Can Deep Learning Change the Game for Time Series Forecasting?

The encoder-decoder framework is undoubtedly one of the most popular concepts in deep learning. Widely used to solve sophisticated tasks such as machine translation, image captioning, and text summarization, it has led to great breakthroughs.

However, when it comes to time series forecasting, the encoder-decoder framework has generated less noise. And yet, the recently emerged models that rely on this architecture have led to more accurate forecasts than classic approaches. They have also proven to be a more scalable solution from a business perspective.

Among them, two have stood out for their performance and scalability: the Multi-Quantile Recurrent Forecaster that comes in two flavors (MQ-RNN and MQ-CNN) and Transformers. Although they both share the same overall architecture, they rely on completely different approaches. Let’s deep dive into their mechanisms!

Objective

The goal of this article is to expose the key principles of these models.

It is the continuation of a two-part series (here’s part one) that aims to provide a comprehensive overview of the state-of-the-art deep learning models for time series forecasting. After reading this series, you will understand:

What are the key common concepts of deep learning models used for time series forecasting?
How do these models differ from one another?
To what extent do they provide better results in terms of forecasting accuracy and computing time?

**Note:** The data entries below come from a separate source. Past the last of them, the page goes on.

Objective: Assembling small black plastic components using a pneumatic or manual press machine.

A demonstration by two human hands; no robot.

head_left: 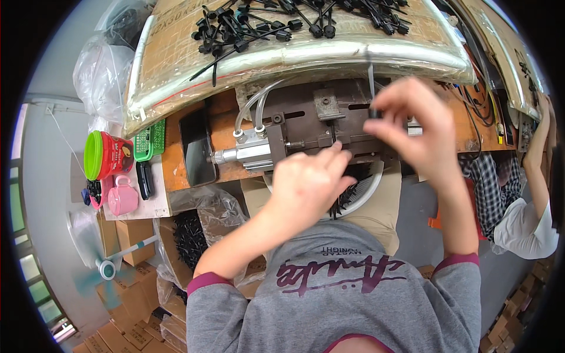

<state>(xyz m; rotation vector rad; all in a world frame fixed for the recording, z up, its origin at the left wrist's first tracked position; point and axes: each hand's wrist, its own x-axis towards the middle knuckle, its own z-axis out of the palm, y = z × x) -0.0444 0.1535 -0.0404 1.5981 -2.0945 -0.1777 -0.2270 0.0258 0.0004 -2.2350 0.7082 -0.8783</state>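
Note:
My right hand (421,126) is raised over the right side of a dark metal fixture (365,126). Its thumb and fingers pinch a black part with a round head (375,113); a thin stem seems to rise from it. My left hand (312,182) lies at the fixture's middle, fingers stretched and thumb apart. Its fingertips touch the front of the clamping spot, below a metal block (327,105); whatever lies under them is hidden. A silver air cylinder (254,154) with clear hoses sits left of that hand. Below, a white basin (371,197) holds black parts, partly covered by my hand.
Similar black stemmed parts (253,26) lie piled on a plastic-wrapped cardboard tray (165,59) behind the fixture. A phone (197,147), red tub (112,156), green basket (150,141) and pink mug (122,197) stand left. A fan (107,269) is lower left; another person (527,217) sits right.

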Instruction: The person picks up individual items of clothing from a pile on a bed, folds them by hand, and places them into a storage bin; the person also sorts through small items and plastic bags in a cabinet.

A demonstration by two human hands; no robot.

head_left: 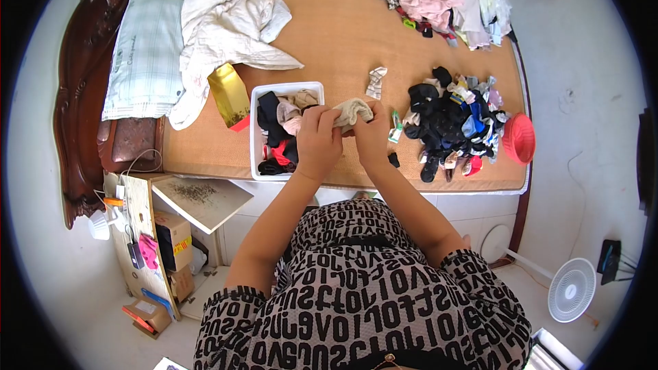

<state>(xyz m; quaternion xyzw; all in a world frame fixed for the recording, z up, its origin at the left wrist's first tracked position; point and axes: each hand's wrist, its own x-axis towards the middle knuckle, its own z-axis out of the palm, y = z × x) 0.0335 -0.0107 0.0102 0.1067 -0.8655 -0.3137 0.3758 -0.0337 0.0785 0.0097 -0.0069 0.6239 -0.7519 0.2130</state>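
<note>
Head view: both hands are clenched on one beige sock (352, 112), the left hand (318, 138) gripping its near end and the right hand (371, 133) its far end, above the bed's edge beside one white bin (255, 138) of socks. One loose sock pile (452, 123) and one red basket (519, 139) lie to the right.

Both bare forearms rise from the lower edge and converge toward the middle, elbows spread wide and wrists close together. The left hand (319, 138) is curled, knuckles up, fingers bent down into a pinching grip. The right hand (370, 133) sits just beside it, almost touching, its fingers likewise closed and its thumb pointing toward the left hand, so the two hands grip at one spot.
</note>
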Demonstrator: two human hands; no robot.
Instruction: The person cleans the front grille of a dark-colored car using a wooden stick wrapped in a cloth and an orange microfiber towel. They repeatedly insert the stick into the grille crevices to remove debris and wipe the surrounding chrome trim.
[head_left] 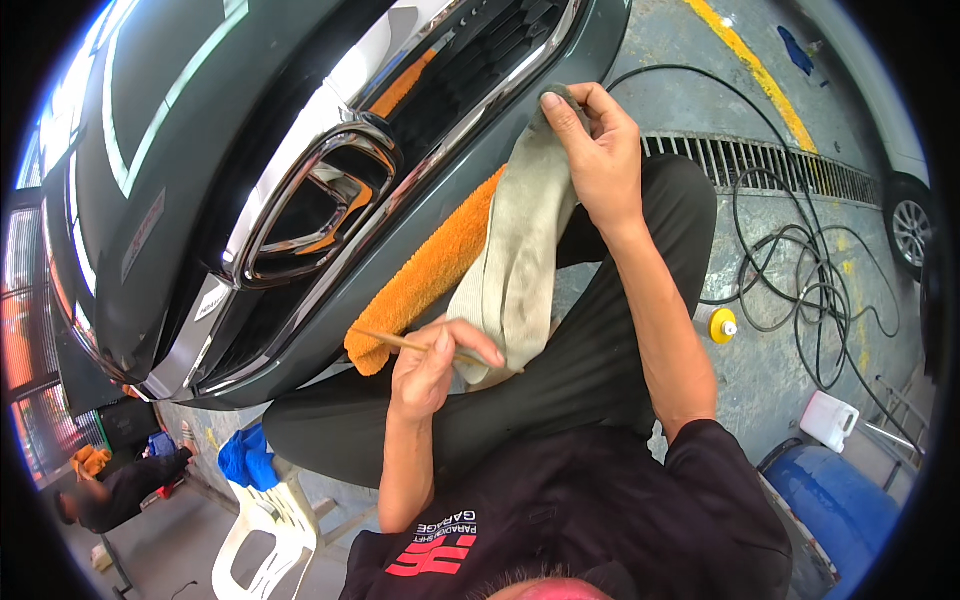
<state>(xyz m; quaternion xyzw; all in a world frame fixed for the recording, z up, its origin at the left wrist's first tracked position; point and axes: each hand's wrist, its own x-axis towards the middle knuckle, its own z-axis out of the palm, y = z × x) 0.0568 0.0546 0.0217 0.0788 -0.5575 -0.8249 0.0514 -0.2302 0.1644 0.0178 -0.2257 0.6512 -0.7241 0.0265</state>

As an illustrative use case, I will rely on the example of the prediction of daily stock market prices of several companies from different industries over a time window of 30 days. This will provide an opportunity to evaluate and compare the performance of the approaches exposed in two articles on a concrete use case based on different criteria.

1. Deep Learning Models

1.1. Multi-Quantile Recurrent Forecaster (MQ-RNN & MQ-CNN)

Multi-Quantile Forecasters (MQ Forecasters) rely on a Seq2Seq architecture with Context, also referred to as Seq2SeqC, with some slight differences. Let’s first start by describing the Seq2SeqC architecture before diving into the model’s specificities.

What Is a Seq2SeqC Architecture?

Figure 1 illustrates the Seq2SeqC architecture as introduced in [1]. It consists of three major components: an encoder, an intermediate vector, and a decoder.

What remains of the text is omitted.